**ACTIVITY:**
Repeat the data exactly, please; no pictures belong in the copy.

**INFORMATION SHOWN:**
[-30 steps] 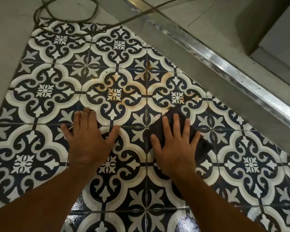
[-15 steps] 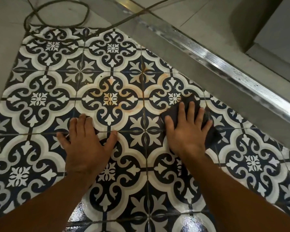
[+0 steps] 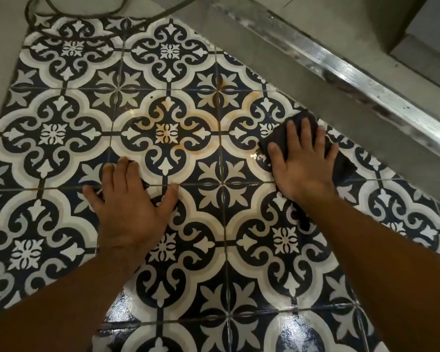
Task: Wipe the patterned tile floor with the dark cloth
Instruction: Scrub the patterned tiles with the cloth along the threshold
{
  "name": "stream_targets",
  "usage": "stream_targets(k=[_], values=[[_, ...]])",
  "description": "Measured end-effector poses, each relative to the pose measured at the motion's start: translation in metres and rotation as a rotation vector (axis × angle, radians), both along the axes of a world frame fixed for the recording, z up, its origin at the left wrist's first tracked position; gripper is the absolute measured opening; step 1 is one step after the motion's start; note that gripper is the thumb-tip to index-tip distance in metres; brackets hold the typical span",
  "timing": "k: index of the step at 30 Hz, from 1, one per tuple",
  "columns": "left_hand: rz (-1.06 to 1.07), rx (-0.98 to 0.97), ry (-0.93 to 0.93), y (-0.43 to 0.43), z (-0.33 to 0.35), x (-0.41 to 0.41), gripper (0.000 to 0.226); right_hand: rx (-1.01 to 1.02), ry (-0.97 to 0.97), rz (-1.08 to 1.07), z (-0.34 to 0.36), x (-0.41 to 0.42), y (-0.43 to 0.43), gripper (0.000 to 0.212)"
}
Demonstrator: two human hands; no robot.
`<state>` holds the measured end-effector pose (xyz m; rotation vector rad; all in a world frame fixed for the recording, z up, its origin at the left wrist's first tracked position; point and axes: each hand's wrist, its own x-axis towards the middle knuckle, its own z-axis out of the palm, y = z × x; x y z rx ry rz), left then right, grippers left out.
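Note:
The patterned tile floor [image 3: 168, 59] is dark blue, white and grey, with orange-brown stains around its middle tiles. My right hand [image 3: 302, 163] lies flat with fingers spread on the dark cloth [image 3: 343, 165], pressing it onto the tiles near the floor's right edge. The cloth shows beyond my fingertips and past the little-finger side; the rest is hidden under my palm. My left hand [image 3: 127, 207] rests flat on the tiles at centre left, fingers apart, holding nothing. The tiles nearest me look wet and glossy.
A shiny metal rail [image 3: 341, 72] runs diagonally along the upper right, with a plain grey strip [image 3: 315, 123] between it and the tiles. A dark cord [image 3: 69, 15] loops over the far left corner. Plain grey floor [image 3: 0, 59] borders the left side.
My right hand has slid the cloth away from me and to the right, toward the grey strip. My left hand has stayed planted on the same tiles.

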<state>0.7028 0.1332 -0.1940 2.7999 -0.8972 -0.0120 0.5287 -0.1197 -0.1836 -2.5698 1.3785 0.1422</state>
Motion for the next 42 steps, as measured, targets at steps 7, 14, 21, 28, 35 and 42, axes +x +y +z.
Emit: stream_targets(k=[7,14,21,28,35,42], values=[[0.001,0.025,0.023,0.0,0.005,-0.001,0.091,-0.024,0.004,0.16,0.001,-0.036,-0.005,0.073],[-0.004,0.013,0.019,0.0,0.005,-0.002,0.089,-0.042,-0.015,0.107,-0.001,0.014,-0.015,0.074],[-0.001,-0.002,0.031,-0.001,0.007,-0.003,0.091,-0.021,0.004,0.275,0.0,-0.013,0.012,0.072],[-0.002,0.017,0.023,0.0,0.007,-0.003,0.09,-0.048,-0.012,0.127,-0.001,0.013,-0.021,0.073],[0.001,0.015,0.035,-0.001,0.009,-0.003,0.091,-0.02,-0.01,0.296,-0.002,0.025,0.02,0.071],[-0.004,0.029,0.03,0.0,0.008,-0.002,0.088,-0.062,-0.021,0.268,-0.003,0.032,-0.034,0.071]])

**SOLUTION:**
[-30 steps] 
[-15 steps] 
[+0 steps] 
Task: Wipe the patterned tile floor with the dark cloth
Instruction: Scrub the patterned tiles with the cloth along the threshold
{
  "name": "stream_targets",
  "usage": "stream_targets(k=[_], values=[[_, ...]])",
  "description": "Measured end-effector poses, each relative to the pose measured at the motion's start: translation in metres and rotation as a rotation vector (axis × angle, radians), both along the axes of a world frame fixed for the recording, z up, its origin at the left wrist's first tracked position; gripper is the absolute measured opening; step 1 is one step after the motion's start; note that gripper is the thumb-tip to index-tip distance in metres; brackets hold the typical span",
  "timing": "k: index of the step at 30 Hz, from 1, one per tuple",
  "columns": "left_hand: rz (-1.06 to 1.07), rx (-0.98 to 0.97), ry (-0.93 to 0.93), y (-0.43 to 0.43), z (-0.33 to 0.35), x (-0.41 to 0.41), gripper (0.000 to 0.226); right_hand: rx (-1.01 to 1.02), ry (-0.97 to 0.97), rz (-1.08 to 1.07), z (-0.34 to 0.36), x (-0.41 to 0.42), y (-0.43 to 0.43), gripper (0.000 to 0.212)"
}
Demonstrator: two human hands; no robot.
`<state>` holds the measured end-effector pose (xyz m; rotation vector rad; all in a world frame fixed for the recording, z up, its origin at the left wrist's first tracked position; point and axes: each hand's wrist, its own x-axis towards the middle knuckle, its own z-axis out of the palm, y = z × x; x y z rx ry rz), left then right, grippers left out.
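Note:
The patterned tile floor [image 3: 168, 59] is dark blue, white and grey, with orange-brown stains around its middle tiles. My right hand [image 3: 302, 163] lies flat with fingers spread on the dark cloth [image 3: 343, 165], pressing it onto the tiles near the floor's right edge. The cloth shows beyond my fingertips and past the little-finger side; the rest is hidden under my palm. My left hand [image 3: 127, 207] rests flat on the tiles at centre left, fingers apart, holding nothing. The tiles nearest me look wet and glossy.
A shiny metal rail [image 3: 341, 72] runs diagonally along the upper right, with a plain grey strip [image 3: 315, 123] between it and the tiles. A dark cord [image 3: 69, 15] loops over the far left corner. Plain grey floor [image 3: 0, 59] borders the left side.
My right hand has slid the cloth away from me and to the right, toward the grey strip. My left hand has stayed planted on the same tiles.
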
<state>0.7028 0.1332 -0.1940 2.7999 -0.8972 -0.0120 0.5287 -0.1197 -0.1836 -2.5698 1.3785 0.1422</state>
Motion for the next 42 steps, as measured, targets at steps 7, 14, 21, 28, 35 and 42, axes +x +y +z.
Emit: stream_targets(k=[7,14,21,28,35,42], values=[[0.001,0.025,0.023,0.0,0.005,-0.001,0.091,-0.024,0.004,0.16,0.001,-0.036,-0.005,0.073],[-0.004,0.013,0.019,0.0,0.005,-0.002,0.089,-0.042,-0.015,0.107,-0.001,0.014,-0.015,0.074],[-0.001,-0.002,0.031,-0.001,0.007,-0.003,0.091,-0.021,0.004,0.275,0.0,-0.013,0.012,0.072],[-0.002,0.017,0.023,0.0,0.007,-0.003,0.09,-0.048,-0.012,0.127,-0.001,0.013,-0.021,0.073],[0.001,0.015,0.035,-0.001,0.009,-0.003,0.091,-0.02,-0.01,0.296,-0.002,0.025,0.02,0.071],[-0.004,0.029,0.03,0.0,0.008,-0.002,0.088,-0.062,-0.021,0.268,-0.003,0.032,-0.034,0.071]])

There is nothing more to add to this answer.